=== The task ===
Quote the data below in full, please, without altering anything.
Task material section start
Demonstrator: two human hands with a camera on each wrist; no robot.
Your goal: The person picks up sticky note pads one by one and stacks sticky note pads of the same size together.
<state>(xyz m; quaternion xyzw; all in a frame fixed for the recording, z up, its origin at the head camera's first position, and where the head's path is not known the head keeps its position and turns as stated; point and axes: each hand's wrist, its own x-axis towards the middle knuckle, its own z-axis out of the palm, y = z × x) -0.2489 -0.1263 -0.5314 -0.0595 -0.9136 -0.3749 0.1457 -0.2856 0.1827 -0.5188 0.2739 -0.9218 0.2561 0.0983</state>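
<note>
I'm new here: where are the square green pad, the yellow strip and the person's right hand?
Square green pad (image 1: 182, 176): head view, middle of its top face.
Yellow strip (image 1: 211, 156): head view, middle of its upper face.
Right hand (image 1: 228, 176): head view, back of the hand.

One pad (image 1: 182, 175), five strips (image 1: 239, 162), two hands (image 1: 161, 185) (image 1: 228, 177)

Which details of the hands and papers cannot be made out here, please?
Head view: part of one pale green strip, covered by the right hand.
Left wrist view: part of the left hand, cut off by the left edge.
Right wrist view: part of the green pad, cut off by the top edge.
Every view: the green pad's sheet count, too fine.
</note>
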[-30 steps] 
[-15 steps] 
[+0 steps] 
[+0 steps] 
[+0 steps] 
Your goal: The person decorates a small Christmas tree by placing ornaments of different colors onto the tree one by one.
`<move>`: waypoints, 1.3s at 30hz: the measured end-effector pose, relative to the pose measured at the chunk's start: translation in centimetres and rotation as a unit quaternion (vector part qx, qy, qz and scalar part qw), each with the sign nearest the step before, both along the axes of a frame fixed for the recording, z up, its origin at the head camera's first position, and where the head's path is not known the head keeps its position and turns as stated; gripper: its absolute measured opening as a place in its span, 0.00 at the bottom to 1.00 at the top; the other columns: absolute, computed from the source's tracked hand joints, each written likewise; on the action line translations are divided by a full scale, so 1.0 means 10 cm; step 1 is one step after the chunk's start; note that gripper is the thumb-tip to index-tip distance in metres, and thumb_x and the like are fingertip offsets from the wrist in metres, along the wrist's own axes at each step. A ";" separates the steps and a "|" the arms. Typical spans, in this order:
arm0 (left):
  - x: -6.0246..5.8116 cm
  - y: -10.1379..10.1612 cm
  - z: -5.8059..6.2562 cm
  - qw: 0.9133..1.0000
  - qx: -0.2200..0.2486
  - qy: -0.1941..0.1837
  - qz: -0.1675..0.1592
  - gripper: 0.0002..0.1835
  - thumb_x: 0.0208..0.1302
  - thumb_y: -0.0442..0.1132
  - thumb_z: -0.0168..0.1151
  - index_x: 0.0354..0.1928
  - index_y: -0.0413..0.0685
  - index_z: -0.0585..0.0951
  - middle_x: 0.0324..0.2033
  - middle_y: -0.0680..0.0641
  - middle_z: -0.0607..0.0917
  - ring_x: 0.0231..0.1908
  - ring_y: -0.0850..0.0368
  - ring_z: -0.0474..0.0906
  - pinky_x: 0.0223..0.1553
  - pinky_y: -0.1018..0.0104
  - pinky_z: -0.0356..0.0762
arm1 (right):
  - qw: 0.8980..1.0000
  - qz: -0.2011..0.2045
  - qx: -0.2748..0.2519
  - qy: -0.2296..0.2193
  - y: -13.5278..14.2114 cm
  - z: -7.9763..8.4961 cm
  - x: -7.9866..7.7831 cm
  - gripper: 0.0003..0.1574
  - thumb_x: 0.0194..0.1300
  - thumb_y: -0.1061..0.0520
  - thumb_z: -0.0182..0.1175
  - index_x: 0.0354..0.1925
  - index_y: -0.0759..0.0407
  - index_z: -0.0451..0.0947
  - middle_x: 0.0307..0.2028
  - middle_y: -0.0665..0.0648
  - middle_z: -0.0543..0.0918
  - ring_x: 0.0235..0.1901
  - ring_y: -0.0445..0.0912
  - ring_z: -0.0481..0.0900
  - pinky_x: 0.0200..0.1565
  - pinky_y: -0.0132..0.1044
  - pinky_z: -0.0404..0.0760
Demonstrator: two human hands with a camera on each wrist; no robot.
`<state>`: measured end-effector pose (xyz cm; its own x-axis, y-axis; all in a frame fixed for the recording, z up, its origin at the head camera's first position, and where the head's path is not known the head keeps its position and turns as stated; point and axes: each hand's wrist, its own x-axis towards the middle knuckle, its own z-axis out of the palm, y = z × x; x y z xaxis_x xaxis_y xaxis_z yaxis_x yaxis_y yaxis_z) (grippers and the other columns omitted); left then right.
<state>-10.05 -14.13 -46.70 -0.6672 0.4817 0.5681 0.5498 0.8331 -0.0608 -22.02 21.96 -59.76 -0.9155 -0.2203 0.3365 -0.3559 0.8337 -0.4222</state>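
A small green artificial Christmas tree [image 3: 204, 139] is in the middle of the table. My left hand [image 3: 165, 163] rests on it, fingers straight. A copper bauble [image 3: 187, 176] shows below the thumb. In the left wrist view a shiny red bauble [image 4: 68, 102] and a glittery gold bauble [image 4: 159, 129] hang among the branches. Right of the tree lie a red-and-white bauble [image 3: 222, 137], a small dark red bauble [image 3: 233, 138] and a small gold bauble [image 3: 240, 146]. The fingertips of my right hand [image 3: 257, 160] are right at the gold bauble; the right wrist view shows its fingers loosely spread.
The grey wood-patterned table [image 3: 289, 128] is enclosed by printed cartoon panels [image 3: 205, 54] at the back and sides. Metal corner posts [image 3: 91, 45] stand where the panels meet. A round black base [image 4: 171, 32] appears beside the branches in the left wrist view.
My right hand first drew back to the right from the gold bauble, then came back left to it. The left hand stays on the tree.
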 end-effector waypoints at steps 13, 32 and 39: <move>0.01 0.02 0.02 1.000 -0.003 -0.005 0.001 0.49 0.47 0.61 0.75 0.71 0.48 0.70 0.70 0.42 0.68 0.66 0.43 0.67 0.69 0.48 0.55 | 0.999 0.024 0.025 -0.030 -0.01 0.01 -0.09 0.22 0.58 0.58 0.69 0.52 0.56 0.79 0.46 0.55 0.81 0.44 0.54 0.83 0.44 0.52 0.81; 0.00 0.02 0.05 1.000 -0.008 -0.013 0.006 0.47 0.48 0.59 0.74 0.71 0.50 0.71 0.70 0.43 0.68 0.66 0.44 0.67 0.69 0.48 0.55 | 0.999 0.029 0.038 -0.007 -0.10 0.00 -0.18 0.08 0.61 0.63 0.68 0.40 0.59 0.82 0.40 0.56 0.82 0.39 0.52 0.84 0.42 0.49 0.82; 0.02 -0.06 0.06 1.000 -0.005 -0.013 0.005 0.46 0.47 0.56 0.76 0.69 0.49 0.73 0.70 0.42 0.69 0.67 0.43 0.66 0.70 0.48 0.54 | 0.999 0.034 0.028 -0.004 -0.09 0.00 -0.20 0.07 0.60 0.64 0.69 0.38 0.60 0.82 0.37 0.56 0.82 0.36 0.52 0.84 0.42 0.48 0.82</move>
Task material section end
=== Task result ===
Demonstrator: two human hands with a camera on each wrist; no robot.
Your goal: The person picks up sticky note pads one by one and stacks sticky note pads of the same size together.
<state>(xyz m; quaternion xyzw; all in a frame fixed for the recording, z up, its origin at the head camera's first position, and where the head's path is not known the head keeps its position and turns as stated; point and axes: each hand's wrist, its own x-axis towards the middle knuckle, its own z-axis out of the palm, y = z × x) -0.2489 -0.1263 -0.5314 -0.0595 -0.9136 -0.3749 0.1457 -0.2856 0.1827 -0.5188 0.2739 -0.9218 0.2561 0.0983</state>
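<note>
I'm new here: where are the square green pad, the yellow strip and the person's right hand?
Square green pad (image 1: 182, 176): head view, middle of its top face.
Yellow strip (image 1: 211, 156): head view, middle of its upper face.
Right hand (image 1: 228, 176): head view, back of the hand.

One pad (image 1: 182, 175), five strips (image 1: 239, 162), two hands (image 1: 161, 185) (image 1: 228, 177)

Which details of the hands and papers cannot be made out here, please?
Head view: part of one pale green strip, covered by the right hand.
Left wrist view: part of the left hand, cut off by the left edge.
Right wrist view: part of the green pad, cut off by the top edge.
Every view: the green pad's sheet count, too fine.
</note>
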[-30 steps] 
[-15 steps] 
[+0 steps] 
[+0 steps] 
[+0 steps] 
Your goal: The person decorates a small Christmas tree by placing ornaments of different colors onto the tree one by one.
`<move>`: waypoints, 1.3s at 30hz: the measured end-effector pose, relative to the pose measured at the chunk's start: translation in centimetres and rotation as a unit quaternion (vector part qx, qy, qz and scalar part qw), each with the sign nearest the step before, both along the axes of a frame fixed for the recording, z up, its origin at the head camera's first position, and where the head's path is not known the head keeps its position and turns as stated; gripper: its absolute measured opening as a place in its span, 0.00 at the bottom to 1.00 at the top; the other columns: absolute, computed from the source's tracked hand joints, each written likewise; on the action line translations are divided by a full scale, so 1.0 means 10 cm; step 1 is one step after the chunk's start; note that gripper is the thumb-tip to index-tip distance in metres, and thumb_x and the like are fingertip offsets from the wrist in metres, along the wrist's own axes at each step. A ";" separates the steps and a "|" the arms. Typical spans, in this order:
arm0 (left):
  - x: -6.0246..5.8116 cm
  - y: -10.1379..10.1612 cm
  - z: -5.8059..6.2562 cm
  - qw: 0.9133..1.0000
  - qx: -0.2200..0.2486
  - qy: -0.1941..0.1837
  - qz: -0.1675..0.1592
  - gripper: 0.0002..0.1835
  - thumb_x: 0.0208..0.1302
  - thumb_y: -0.0442..0.1132
  - thumb_z: -0.0168..0.1151
  - index_x: 0.0354..0.1928
  - index_y: -0.0413..0.0685
  - index_z: -0.0585..0.0951
  - middle_x: 0.0324..0.2033
  - middle_y: -0.0680..0.0641
  - middle_z: -0.0607..0.0917
  - ring_x: 0.0231..0.1908
  - ring_y: -0.0850..0.0368
  - ring_z: -0.0474..0.0906
  - pinky_x: 0.0223..0.1553
  - pinky_y: -0.1018..0.0104
  - pinky_z: -0.0356..0.0762
arm1 (right):
  - qw: 0.8980..1.0000
  - qz: -0.2011..0.2045
  - qx: -0.2748..0.2519
  - qy: -0.2296..0.2193
  - y: -13.5278..14.2114 cm
  - z: -7.9763..8.4961 cm
  - x: -7.9866..7.7831 cm
  - gripper: 0.0003..0.1574
  - thumb_x: 0.0194..0.1300
  - thumb_y: -0.1061..0.0520
  - thumb_z: -0.0182..0.1175
  - index_x: 0.0354..0.1925
  - index_y: -0.0759..0.0407
  - index_z: -0.0451..0.0947
  - middle_x: 0.0307..0.2028
  - middle_y: -0.0665..0.0648
  - middle_z: -0.0543..0.0918
  - ring_x: 0.0235..0.1901
  - ring_y: -0.0445..0.0912
  - ring_z: -0.0481..0.0900
  - pinky_x: 0.0200..0.1565
  - pinky_y: -0.0132..0.1044
  - pinky_z: -0.0404..0.0760
Demonstrator: two human hands with a camera on each wrist; no robot.
`<state>`: measured end-effector pose (xyz cm; its own x-axis, y-axis; all in a frame fixed for the recording, z up, its origin at the head camera's first position, and where the head's path is not known the head keeps its position and turns as stated; point and axes: each hand's wrist, its own x-axis towards the middle knuckle, its own z-axis out of the palm, y = z × x; x y z xaxis_x xaxis_y xaxis_z yaxis_x yaxis_y yaxis_z) (grippers and the other columns omitted); left then right.
<state>-10.05 -14.13 -46.70 -0.6672 0.4817 0.5681 0.5498 0.8331 -0.0608 -22.02 21.96 -59.76 -0.9155 -0.2203 0.3365 -0.3559 0.8337 -0.4222</state>
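A small green artificial Christmas tree [image 3: 204, 139] is in the middle of the table. My left hand [image 3: 165, 163] rests on it, fingers straight. A copper bauble [image 3: 187, 176] shows below the thumb. In the left wrist view a shiny red bauble [image 4: 68, 102] and a glittery gold bauble [image 4: 159, 129] hang among the branches. Right of the tree lie a red-and-white bauble [image 3: 222, 137], a small dark red bauble [image 3: 233, 138] and a small gold bauble [image 3: 240, 146]. The fingertips of my right hand [image 3: 257, 160] are right at the gold bauble; the right wrist view shows its fingers loosely spread.
The grey wood-patterned table [image 3: 289, 128] is enclosed by printed cartoon panels [image 3: 205, 54] at the back and sides. Metal corner posts [image 3: 91, 45] stand where the panels meet. A round black base [image 4: 171, 32] appears beside the branches in the left wrist view.
My right hand first drew back to the right from the gold bauble, then came back left to it. The left hand stays on the tree.
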 end-effector waypoints at steps 13, 32 and 39: <move>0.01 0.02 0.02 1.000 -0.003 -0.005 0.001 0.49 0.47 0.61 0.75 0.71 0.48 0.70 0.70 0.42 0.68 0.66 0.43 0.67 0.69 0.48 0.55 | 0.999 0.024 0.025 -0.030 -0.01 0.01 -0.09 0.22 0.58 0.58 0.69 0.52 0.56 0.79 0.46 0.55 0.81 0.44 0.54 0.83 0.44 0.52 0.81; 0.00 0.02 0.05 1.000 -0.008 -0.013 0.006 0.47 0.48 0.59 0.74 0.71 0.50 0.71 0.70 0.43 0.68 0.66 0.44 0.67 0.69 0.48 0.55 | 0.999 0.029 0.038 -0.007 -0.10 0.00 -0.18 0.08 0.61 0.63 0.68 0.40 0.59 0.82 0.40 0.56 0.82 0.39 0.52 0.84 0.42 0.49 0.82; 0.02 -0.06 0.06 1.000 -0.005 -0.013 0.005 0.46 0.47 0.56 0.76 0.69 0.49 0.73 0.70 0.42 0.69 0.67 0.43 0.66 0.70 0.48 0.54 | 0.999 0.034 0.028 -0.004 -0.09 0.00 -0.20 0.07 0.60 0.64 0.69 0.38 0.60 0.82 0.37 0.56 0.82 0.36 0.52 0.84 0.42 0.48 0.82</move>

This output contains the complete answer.